Everything from the line containing "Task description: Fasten" through the last line of the material below is to be copied exactly, ends included.

::::::::

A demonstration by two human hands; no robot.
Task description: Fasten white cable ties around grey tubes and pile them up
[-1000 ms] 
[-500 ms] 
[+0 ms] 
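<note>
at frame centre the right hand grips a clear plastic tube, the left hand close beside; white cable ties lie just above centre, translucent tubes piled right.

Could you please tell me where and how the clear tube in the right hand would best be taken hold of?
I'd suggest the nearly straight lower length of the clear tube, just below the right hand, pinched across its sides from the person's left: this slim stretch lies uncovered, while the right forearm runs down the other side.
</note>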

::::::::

_Written solution:_
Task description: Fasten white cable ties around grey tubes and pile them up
[-1000 ms] 
[-500 ms] 
[+0 ms] 
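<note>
at frame centre the right hand grips a clear plastic tube, the left hand close beside; white cable ties lie just above centre, translucent tubes piled right.

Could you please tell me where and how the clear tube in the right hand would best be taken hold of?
I'd suggest the nearly straight lower length of the clear tube, just below the right hand, pinched across its sides from the person's left: this slim stretch lies uncovered, while the right forearm runs down the other side.
</note>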

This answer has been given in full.